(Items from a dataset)
******
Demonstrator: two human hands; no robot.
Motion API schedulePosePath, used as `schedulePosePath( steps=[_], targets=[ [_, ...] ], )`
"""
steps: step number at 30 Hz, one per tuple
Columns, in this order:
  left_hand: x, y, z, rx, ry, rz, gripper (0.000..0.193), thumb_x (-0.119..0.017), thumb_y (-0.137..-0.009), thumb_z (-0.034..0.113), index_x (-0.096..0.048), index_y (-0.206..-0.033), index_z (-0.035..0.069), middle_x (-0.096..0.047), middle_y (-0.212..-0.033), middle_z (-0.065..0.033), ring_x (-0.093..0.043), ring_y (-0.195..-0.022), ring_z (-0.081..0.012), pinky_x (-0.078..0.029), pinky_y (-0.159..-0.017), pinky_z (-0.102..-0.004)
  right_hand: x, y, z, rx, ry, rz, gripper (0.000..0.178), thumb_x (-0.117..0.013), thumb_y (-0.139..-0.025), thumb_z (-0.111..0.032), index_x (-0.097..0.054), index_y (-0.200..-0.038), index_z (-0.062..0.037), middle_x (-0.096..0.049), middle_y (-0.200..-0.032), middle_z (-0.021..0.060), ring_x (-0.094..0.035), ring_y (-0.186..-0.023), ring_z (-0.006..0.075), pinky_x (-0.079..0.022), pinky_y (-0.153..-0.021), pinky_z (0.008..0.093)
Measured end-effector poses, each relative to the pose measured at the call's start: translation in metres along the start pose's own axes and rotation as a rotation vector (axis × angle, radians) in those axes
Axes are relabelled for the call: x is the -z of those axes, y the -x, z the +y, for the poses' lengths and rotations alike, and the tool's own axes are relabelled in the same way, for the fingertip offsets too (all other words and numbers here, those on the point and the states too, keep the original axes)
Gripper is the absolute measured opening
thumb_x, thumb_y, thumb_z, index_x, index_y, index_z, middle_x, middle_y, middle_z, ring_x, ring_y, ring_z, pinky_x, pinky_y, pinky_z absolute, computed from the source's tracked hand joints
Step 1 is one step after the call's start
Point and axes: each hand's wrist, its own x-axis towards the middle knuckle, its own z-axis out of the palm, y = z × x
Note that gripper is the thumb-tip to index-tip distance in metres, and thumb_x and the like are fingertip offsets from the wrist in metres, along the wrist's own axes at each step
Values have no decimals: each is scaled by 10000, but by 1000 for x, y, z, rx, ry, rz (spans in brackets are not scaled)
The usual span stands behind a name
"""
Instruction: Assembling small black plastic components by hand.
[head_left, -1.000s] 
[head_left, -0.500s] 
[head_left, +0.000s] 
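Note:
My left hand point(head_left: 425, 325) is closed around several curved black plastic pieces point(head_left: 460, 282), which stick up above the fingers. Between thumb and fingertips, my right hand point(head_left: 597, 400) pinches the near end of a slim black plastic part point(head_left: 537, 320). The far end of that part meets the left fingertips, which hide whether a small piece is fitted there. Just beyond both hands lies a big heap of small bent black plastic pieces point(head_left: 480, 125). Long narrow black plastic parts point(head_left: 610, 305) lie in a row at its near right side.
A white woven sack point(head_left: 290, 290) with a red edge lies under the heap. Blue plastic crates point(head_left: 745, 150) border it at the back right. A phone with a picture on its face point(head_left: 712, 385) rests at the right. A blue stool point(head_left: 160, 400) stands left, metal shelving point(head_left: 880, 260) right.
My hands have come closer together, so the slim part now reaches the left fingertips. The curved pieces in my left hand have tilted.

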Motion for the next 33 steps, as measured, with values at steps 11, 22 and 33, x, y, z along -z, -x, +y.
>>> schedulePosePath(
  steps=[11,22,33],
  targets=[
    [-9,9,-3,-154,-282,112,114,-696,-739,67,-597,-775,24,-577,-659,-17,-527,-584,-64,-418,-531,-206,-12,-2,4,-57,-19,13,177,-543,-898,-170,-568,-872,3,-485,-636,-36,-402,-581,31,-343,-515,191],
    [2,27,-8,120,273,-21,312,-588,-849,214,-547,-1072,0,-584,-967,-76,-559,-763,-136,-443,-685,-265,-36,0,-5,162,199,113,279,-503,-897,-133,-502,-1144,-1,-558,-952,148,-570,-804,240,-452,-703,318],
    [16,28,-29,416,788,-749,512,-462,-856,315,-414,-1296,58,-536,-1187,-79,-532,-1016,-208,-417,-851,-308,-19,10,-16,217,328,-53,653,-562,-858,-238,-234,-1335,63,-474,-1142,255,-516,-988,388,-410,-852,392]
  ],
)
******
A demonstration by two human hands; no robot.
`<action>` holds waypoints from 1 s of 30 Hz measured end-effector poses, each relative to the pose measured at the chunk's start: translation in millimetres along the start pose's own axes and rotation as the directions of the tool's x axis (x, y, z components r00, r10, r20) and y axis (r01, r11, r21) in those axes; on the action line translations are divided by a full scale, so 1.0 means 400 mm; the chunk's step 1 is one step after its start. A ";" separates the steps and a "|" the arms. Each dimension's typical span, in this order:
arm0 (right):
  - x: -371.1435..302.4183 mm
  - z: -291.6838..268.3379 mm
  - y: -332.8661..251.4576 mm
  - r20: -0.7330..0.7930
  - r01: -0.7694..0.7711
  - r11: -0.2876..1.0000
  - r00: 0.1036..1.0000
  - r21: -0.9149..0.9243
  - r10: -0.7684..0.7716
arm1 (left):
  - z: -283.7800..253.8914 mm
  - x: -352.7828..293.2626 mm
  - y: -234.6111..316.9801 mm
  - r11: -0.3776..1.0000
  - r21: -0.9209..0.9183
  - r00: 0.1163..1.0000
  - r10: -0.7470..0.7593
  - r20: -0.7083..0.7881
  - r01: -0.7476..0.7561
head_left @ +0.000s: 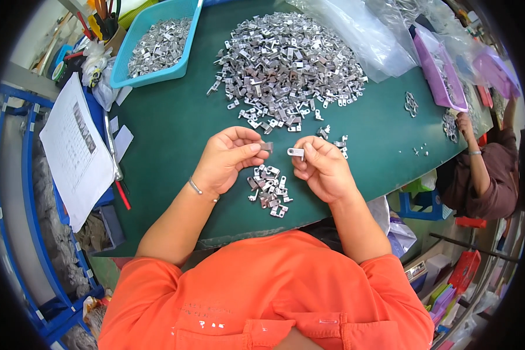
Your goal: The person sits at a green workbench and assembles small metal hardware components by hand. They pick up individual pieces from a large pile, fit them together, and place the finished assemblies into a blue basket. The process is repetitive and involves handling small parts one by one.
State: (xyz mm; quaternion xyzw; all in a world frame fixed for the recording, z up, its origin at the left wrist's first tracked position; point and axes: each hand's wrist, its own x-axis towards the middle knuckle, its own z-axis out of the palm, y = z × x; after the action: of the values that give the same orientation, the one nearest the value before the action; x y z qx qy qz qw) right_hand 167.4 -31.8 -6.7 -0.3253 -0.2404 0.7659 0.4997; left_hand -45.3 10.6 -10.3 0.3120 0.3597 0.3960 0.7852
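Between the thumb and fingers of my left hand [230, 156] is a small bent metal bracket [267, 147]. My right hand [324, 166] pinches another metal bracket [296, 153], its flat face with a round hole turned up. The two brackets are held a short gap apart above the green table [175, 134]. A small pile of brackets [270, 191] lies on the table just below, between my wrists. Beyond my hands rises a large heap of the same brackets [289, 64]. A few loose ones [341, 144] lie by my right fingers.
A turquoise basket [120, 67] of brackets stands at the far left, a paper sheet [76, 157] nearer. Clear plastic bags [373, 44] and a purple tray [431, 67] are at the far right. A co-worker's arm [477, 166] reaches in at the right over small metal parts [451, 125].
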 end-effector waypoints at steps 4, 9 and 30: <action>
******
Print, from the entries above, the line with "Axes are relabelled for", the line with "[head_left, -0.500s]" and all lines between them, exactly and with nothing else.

Axes are relabelled for the call: x is the -z of those axes, y the -x, z the +y, for the poses' lengths and rotations alike, and the tool's own axes are relabelled in the same way, for the fingertip offsets too (all other words and numbers here, those on the point and the states too, keep the original axes)
Gripper is the absolute measured opening
thumb_x, thumb_y, thumb_z, index_x, index_y, index_z, middle_x, middle_y, middle_z, ring_x, ring_y, ring_z, pinky_x, pinky_y, pinky_z absolute, computed from the source's tracked hand joints
Step 1 is one step after the call's start
Point and axes: each hand's wrist, its own x-axis towards the middle knuckle, its own z-axis out of the palm, y = z × x
Note that gripper is the thumb-tip to index-tip distance in metres, and thumb_x and the like are fingertip offsets from the wrist in metres, along the wrist's own axes at each step
Values have no decimals: each is scaled by 10000, but by 1000 for x, y, z, rx, ry, rz (spans in brackets are not scaled)
The usual span stands behind a name
"""
Instruction: Assembling small black plastic components by hand.
[head_left, -1.000s] 
[head_left, -0.500s] 

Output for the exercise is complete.